**What this task involves**. Beginning with the first line of the data below, reproduce every line unchanged, ending with the line that holds "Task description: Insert".

[Data records]
===============
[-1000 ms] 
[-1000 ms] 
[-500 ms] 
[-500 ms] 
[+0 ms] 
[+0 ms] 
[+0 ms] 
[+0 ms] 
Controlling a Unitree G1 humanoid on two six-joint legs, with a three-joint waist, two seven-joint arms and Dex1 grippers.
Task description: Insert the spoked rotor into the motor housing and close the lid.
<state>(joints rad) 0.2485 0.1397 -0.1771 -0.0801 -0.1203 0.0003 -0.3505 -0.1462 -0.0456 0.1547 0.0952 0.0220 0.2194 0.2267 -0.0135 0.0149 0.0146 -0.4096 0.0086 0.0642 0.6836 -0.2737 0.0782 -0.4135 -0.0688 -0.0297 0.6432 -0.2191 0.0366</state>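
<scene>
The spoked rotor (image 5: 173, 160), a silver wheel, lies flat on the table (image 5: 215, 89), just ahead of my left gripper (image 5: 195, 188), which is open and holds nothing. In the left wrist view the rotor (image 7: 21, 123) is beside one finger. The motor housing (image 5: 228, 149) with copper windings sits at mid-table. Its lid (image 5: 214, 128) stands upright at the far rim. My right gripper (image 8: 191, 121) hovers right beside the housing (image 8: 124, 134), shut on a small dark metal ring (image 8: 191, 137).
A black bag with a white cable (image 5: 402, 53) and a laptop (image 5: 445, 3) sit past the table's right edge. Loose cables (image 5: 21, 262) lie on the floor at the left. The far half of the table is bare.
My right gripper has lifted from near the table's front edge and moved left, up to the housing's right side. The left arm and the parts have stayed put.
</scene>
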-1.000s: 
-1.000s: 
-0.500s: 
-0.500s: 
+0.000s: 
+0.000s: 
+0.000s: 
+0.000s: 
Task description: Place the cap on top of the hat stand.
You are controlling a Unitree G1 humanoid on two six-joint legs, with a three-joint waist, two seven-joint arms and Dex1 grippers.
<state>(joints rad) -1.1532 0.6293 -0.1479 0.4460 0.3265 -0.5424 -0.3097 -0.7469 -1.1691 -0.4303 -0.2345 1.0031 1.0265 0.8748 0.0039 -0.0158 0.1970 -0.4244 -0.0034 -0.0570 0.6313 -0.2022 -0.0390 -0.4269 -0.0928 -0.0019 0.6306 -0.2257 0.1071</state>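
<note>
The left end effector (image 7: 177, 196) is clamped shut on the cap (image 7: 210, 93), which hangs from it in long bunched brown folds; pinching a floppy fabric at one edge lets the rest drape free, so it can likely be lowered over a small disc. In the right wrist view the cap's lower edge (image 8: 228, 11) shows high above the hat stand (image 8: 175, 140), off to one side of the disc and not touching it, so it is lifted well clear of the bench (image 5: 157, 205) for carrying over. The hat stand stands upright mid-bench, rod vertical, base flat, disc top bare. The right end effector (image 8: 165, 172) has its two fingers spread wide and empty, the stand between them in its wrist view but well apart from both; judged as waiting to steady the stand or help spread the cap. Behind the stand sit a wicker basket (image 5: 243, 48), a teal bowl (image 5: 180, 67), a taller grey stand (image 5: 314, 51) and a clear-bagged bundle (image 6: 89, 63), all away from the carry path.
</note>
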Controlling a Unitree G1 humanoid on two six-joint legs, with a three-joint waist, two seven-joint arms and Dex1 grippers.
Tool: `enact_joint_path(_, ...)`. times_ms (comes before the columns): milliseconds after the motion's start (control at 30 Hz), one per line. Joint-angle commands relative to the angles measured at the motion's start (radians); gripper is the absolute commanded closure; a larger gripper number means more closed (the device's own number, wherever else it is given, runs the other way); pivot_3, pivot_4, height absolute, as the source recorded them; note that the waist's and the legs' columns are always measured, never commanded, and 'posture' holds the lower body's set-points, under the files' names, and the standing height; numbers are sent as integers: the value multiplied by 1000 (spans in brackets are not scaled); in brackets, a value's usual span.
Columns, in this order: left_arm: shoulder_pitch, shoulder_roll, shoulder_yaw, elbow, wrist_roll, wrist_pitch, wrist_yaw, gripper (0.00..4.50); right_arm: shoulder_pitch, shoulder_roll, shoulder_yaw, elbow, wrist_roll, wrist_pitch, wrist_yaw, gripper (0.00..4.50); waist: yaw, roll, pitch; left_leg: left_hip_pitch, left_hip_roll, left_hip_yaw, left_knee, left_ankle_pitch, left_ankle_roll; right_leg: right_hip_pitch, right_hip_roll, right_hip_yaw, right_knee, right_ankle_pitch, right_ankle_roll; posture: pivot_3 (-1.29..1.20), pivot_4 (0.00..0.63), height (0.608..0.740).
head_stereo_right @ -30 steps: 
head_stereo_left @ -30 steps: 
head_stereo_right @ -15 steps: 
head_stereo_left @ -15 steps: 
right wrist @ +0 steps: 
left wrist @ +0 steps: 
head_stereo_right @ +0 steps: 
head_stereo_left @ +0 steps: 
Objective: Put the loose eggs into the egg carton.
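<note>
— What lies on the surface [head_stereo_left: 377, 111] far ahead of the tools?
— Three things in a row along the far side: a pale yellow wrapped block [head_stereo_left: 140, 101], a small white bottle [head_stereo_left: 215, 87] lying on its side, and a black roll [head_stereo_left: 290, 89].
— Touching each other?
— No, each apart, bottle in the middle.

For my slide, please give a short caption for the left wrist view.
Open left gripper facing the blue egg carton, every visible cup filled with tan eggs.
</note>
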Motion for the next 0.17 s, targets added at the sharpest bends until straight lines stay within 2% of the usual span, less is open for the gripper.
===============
**Response to this task**.
[-1000 ms] 
[-1000 ms] 
[-500 ms] 
[-500 ms] 
[+0 ms] 
[+0 ms] 
[+0 ms] 
[+0 ms] 
Controlling a Unitree G1 humanoid on two six-joint legs, with a three-joint waist, two seven-joint arms and Dex1 grippers.
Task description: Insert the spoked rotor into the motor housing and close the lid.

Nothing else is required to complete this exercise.